**Activity**
The expected output is each line in the data below that includes the string "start".

::::

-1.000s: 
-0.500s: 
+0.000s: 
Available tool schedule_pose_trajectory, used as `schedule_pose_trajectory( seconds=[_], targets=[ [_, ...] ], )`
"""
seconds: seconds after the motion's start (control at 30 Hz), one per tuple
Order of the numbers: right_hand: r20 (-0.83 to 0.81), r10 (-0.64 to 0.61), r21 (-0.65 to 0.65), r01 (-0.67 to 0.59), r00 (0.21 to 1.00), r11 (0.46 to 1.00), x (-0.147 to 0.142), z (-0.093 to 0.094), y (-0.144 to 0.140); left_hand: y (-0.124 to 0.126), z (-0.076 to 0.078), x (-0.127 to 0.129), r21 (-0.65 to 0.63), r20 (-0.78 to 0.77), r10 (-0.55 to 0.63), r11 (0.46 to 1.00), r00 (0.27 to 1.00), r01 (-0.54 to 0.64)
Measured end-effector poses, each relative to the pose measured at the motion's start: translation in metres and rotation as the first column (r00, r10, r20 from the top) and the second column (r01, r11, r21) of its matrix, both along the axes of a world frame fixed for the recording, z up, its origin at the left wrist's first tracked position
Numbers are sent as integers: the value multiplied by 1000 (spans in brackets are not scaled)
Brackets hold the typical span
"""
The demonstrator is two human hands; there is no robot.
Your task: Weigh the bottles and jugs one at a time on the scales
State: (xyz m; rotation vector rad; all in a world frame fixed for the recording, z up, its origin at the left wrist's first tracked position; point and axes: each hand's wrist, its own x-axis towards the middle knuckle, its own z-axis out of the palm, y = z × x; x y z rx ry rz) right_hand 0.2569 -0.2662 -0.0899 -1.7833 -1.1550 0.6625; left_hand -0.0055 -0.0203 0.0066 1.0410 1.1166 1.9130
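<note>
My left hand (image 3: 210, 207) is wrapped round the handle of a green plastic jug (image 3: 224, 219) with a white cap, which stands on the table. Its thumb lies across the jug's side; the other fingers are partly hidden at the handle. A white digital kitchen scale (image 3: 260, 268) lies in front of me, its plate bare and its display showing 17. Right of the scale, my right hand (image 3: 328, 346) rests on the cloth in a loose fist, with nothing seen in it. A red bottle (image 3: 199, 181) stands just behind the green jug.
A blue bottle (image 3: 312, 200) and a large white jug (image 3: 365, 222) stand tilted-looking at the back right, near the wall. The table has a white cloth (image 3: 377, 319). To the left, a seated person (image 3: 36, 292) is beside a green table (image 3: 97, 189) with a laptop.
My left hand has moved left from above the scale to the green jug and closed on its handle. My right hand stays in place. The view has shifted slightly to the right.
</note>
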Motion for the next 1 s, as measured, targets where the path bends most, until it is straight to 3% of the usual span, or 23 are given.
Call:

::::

**Worked solution**
seconds: seconds after the motion's start (control at 30 Hz), one per tuple
Measured end-effector poses, each relative to the pose measured at the motion's start: translation in metres and rotation as the first column (r00, r10, r20 from the top) and the second column (r01, r11, r21) of its matrix, both along the axes of a world frame fixed for the recording, z up, its origin at the left wrist's first tracked position

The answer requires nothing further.